By former Assemblymember Steven Sanders
It is said that a good deal is one in which neither party is entirely satisfied. More about that in a moment.
Rent regulations in New York City has been a thorny issue for decades. So a little recent history. The Rent Guidelines Board (RGB) was established in 1969 and modified by the passage of the Emergency Tenant Protection Act of 1974. There are nine members of the RGB all appointed by the mayor. Of the nine, two are from the real estate industry, two representatives of tenant groups and five “public members.”
The RGB will meet on June 26 to set rent increases for leases that will expire beginning on October 1 through September 30, 2019. Currently, increases are set at 1.25 percent for a one-year lease and two percent for a two-year lease. Based on the proposals that have been recommended for public comment by the RGB, next year’s guidelines will be similar. There have been years where the rent increases rose into the double digits and there have been years that rents have been frozen. Generally speaking whatever the RGB decides, both tenants and owners cry foul. This year will be no different.
The fact is that try as they may, the RGB satisfies nobody. Moreover, it is difficult to do any planning because nobody knows what the rents will be set at from year to year. It is also a very dubious claim that the decision by the RGB is tied to any real economic data in terms of owners’ costs or profits and certainly not taking into consideration the financial burdens on tenants. In short, it is an arbitrary and often political process.
Bill de Blasio campaigned for mayor in 2013, embracing the idea that there ought to be a rent freeze. And wouldn’t you know it, for two years the RGB did exactly that, for one-year leases.

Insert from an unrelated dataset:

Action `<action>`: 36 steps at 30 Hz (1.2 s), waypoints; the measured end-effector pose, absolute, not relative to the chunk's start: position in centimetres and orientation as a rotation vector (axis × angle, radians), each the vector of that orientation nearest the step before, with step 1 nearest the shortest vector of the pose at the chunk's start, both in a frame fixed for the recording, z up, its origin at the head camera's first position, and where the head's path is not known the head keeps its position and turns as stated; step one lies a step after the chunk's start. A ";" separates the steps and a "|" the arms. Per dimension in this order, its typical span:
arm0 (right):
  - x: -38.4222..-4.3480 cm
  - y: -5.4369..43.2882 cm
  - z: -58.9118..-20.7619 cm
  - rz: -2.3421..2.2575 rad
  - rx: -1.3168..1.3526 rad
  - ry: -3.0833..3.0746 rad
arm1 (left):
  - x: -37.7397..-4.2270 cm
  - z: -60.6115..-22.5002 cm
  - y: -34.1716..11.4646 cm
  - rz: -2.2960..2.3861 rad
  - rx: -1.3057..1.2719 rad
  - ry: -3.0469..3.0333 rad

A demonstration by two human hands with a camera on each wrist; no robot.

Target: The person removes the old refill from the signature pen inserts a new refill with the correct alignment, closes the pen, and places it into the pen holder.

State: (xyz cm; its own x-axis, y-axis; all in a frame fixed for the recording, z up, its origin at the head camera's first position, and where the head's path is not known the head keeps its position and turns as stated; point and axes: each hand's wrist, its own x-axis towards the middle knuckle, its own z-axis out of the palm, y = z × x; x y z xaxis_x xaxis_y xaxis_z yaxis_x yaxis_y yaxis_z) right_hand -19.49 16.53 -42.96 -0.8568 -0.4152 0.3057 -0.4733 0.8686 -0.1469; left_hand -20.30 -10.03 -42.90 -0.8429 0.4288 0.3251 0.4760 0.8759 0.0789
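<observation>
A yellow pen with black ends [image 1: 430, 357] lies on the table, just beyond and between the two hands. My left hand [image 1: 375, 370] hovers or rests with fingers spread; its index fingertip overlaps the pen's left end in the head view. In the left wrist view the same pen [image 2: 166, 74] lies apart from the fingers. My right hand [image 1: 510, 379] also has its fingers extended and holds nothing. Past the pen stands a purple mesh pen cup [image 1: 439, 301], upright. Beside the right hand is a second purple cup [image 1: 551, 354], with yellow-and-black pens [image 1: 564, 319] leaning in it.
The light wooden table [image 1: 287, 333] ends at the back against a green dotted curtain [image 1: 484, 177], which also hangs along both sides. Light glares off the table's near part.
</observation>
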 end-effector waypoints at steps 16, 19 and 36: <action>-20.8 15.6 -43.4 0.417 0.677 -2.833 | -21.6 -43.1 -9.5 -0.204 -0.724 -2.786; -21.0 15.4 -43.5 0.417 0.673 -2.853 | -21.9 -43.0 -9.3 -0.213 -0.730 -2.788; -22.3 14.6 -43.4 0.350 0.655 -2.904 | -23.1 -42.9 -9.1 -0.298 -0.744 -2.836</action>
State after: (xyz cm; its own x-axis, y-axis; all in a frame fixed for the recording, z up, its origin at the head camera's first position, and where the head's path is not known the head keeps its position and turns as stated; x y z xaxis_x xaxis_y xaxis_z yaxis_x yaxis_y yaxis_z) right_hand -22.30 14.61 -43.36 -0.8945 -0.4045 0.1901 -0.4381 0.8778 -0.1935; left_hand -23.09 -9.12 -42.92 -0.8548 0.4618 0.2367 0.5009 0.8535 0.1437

There is no ideal process for setting rents. Owners must have enough operating capital in order to maintain buildings in decent repair. And since owning a building is not a charitable enterprise, they also need to realize some profit. If not, existing building stock will deteriorate and be abandoned. And tenants need to have access to affordable rents. Government bears some responsibility to make those two imperatives balance out, best as possible.
After studying this imperfect system for about 40 years serving on the Housing Committee in the State Assembly, and before that as president of the Stuyvesant Town-Peter Cooper Village Tenants Association, I know there will never be a system that will satisfy everyone or even most. But reliability is important and equity for all parties should be the goal. So here is a proposal that nobody will like, but might ultimately be fair, simpler and understandable.
First, abolish the Rent Guidelines Board. Then establish dependability, simplicity and end unnecessary bureaucracy by eliminating all lease renewal paperwork. Keep all the tenant and owner protections contained in those initial leases. Adjust rents by 2.5 percent bi-annually. If that is insufficient to adequately operate their building, require owners to open their financial records to show that their revenue is insufficient. End permanent rent increases associated with Major Capital Improvements so that the rent surcharge is eliminated five years after the MCI project cost has been recouped. Expand the Senior Citizen/Disability Rent Increase Exemption to include families with very low incomes under defined circumstances and index the income eligibility ceiling to the inflation data bi-annually.
Of course this proposal would be criticized by both sides. But perhaps that means it is good?